Прибежавший на ор врач обнаружил пациента вполне жизнедеятельным. Даже слишком – учитывая его долгое бессознательное лежание. Потому как первое, что он при виде врача произнес, было: «Ну чего, халат, вылупился? Тащи сигары, пузырь вискаря хорошего, закусон с запивоном сообрази и пусть девка вернется – не обижу». В общем, тут же взялся за старое. Будто не между жизнью и смертью находился долгое время, с уклоном в последнюю, а только вышел из санатория. Отдохнув и набравшись сил.
И главное, так он это убедительно сказал – пусть еще и не совсем членораздельно, что врач ринулся исполнять! И, лишь удалившись от палаты на приличное расстояние, вдруг опомнился: а куда это я, собственно?!
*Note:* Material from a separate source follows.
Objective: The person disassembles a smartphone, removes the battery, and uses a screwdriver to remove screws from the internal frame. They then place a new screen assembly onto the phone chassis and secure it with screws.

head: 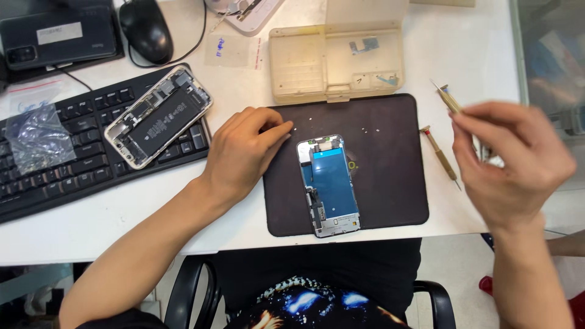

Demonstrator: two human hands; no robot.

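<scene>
Mid-repair: the left hand (244,149) rests fingers together on the dark mat (390,183) beside the phone screen (329,186); the right hand (509,161) pinches a screwdriver (450,100), needing careful aim at tiny screws

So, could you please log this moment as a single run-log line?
left hand: fingertips on dark mat | right hand: raised, holding screwdriver | phone screen assembly: on mat
</scene>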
Но медсестричку все же пришлось вернуть – после всех обследований. Договорившись с ее непосредственным руководством. Потому что в противном случае оживший пациент пообещал рассовать в задние проходы руководства их отделения всю медицинскую аппаратуру, что имелась в палате, присовокупив к ней еще и фикусы из коридора. Невзирая на возраст, пол, должность, заслуги, государственные награды и научные звания. А аппаратуры там было много – большой и угловатой. Так что и без фикусов звучало весомо. И обследования показали – уже может, сил достаточно. Ну а что слов он на ветер не бросает, особенно угрожающих, – это как-то и так было понятно, само собой. Других сюда с такой помпой не привозили.
Оповещенные о радостном событии родственники – а у каждого здесь был свой информатор, так что весть до всей заинтересованной родни – актуальной и бывшей – долетела практически одновременно, – сначала сами чуть не впали в кому, во всяком случае, в первые мгновения испытали нечто близкое, а затем стали материться и пить успокаивающее. Каждый свое: с градусами и без. И лишь после этого те, кого весть настигла в столице и неподалеку, собравшись с духом и примерив перед зеркалом счастливые улыбочки, заторопились на поклон к воскресшему – убедиться лично и, если правда, если никакой ошибки, черт бы его драл, не произошло, всячески свое почтение засвидетельствовать.